Elmer H. Antonsen was a distinguished linguist and Germanic philologist who served as Professor Emeritus of Germanic Languages and Linguistics at the University of Illinois at Urbana-Champaign. Born on November 17, 1929, in Glens Falls, New York, he earned his B.A. from Union College in Schenectady, New York, and his M.A. and Ph.D. from the University of Illinois at Urbana-Champaign. His doctoral thesis, "The Investigation of I-Mutation in the Germanic Languages," was completed under the supervision of Ernst Alfred Philippson. Antonsen also received a Fulbright Scholarship for advanced studies at the University of Vienna. Prior to his long tenure at UIUC, where he joined in 1967 and was promoted to full professor in 1970, he taught at Northwestern University and the University of Iowa. He held significant administrative roles, including Head of the Department of Germanic Languages and Literatures from 1973 to 1982 and Head of the Department of Linguistics from 1992 to 1996. Additionally, he was a visiting professor at the University of North Carolina at Chapel Hill in 1972-1973 and at the University of Göttingen in 1988. Antonsen retired in 1996, after which he was granted emeritus status.

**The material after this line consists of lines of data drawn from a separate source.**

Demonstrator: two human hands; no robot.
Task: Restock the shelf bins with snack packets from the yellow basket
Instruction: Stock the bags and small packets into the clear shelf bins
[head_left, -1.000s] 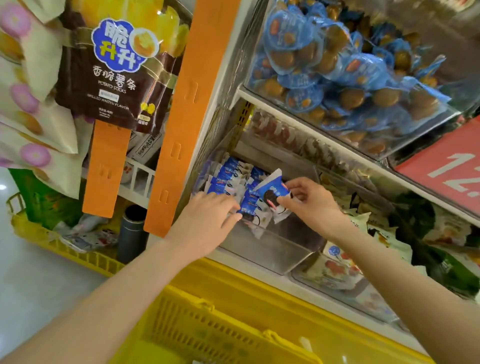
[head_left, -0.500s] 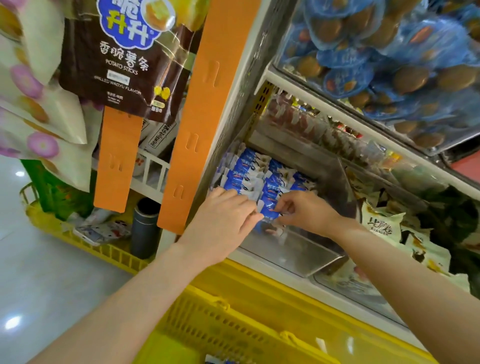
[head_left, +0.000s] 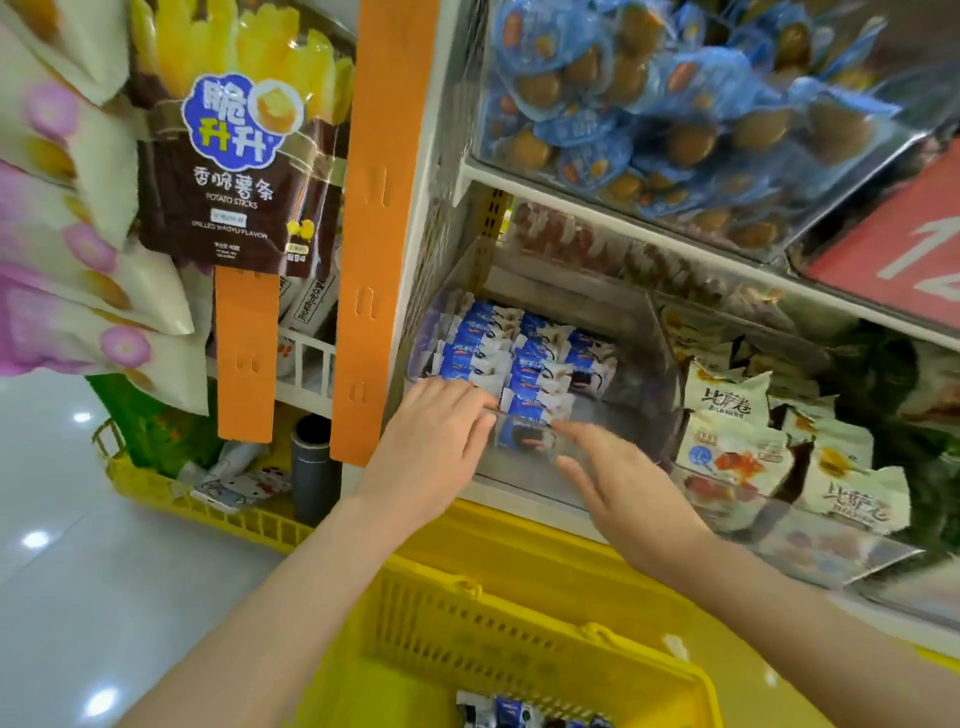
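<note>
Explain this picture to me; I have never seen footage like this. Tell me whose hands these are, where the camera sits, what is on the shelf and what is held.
No machine here: a person restocks a shop shelf with bare hands. The picture comes from a camera worn on the head, looking forward and down. The left hand lies with straight fingers on blue-and-white packets lined up in a clear bin. The right hand, blurred, is open beside it and holds nothing. Below is the yellow basket with a few more packets. The next bin holds cream packets; higher up lie blue-wrapped snacks.
</note>
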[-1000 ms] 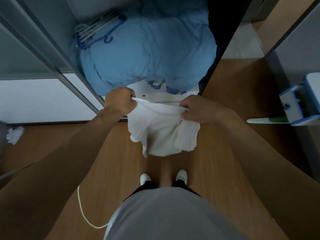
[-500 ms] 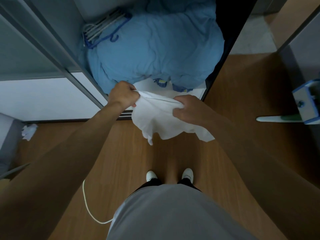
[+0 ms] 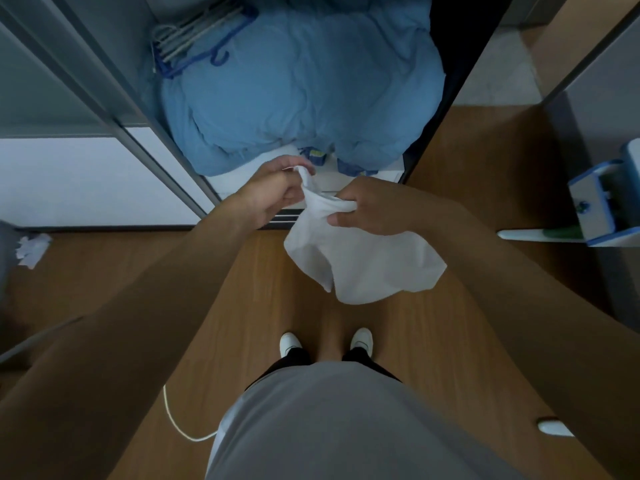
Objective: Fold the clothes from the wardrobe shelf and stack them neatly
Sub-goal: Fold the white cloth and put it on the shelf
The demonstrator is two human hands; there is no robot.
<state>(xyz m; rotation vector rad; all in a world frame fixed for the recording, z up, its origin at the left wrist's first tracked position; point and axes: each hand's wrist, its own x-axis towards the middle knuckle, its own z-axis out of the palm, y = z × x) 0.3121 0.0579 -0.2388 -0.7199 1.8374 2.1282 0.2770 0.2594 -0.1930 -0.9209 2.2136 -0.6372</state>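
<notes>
A white garment (image 3: 363, 258) hangs crumpled in the air in front of the open wardrobe, above the wooden floor. My left hand (image 3: 273, 192) pinches its top corner, which sticks up between my fingers. My right hand (image 3: 370, 206) grips a bunched fold of the cloth just to the right, and most of the fabric droops below and to the right of that hand. Behind my hands a large blue quilt (image 3: 304, 81) fills the wardrobe shelf (image 3: 360, 181), whose white front edge shows under it.
Blue and white hangers (image 3: 194, 36) lie on the quilt's far left. Sliding door rails (image 3: 138, 126) run along the left. A blue-and-white box (image 3: 599, 202) stands at the right, crumpled paper (image 3: 31, 247) lies at the left, and a white cord (image 3: 180, 424) trails on the floor by my feet.
My hands have come closer together, bunching the garment's top edge. The left hand now holds only a corner, and the cloth has swung down and to the right under my right hand.
</notes>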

Antonsen's scholarly work centered on runology, Germanic linguistics, and German phonology. He was recognized as one of North America's leading authorities on runic inscriptions. His major publications include A Concise Grammar of the Older Runic Inscriptions (1975), Runes and Germanic Linguistics (2002), and Elements of German: Phonology and Morphology (2007). He also edited several influential volumes, such as German Linguistics II: Papers from the Second Symposium on Germanic Linguistics (1988, with Hans Henrich Hock), The Grimm Brothers and the Germanic Past (1990, with James W. Marchand and Ladislav Zgusta), and Stæfcræft: Studies in Germanic Linguistics (1991, with Hans Henrich Hock). As former managing editor of the journal Studies in the Linguistic Sciences, Antonsen made substantial contributions to linguistic scholarship. He was a member of the Royal Norwegian Society of Sciences and Letters in Trondheim, Norway, and actively participated in academic societies related to his field. A polyglot fluent in English, German, French, Russian, Danish, and Norwegian, Antonsen's research advanced the understanding of early Germanic languages and runic epigraphy.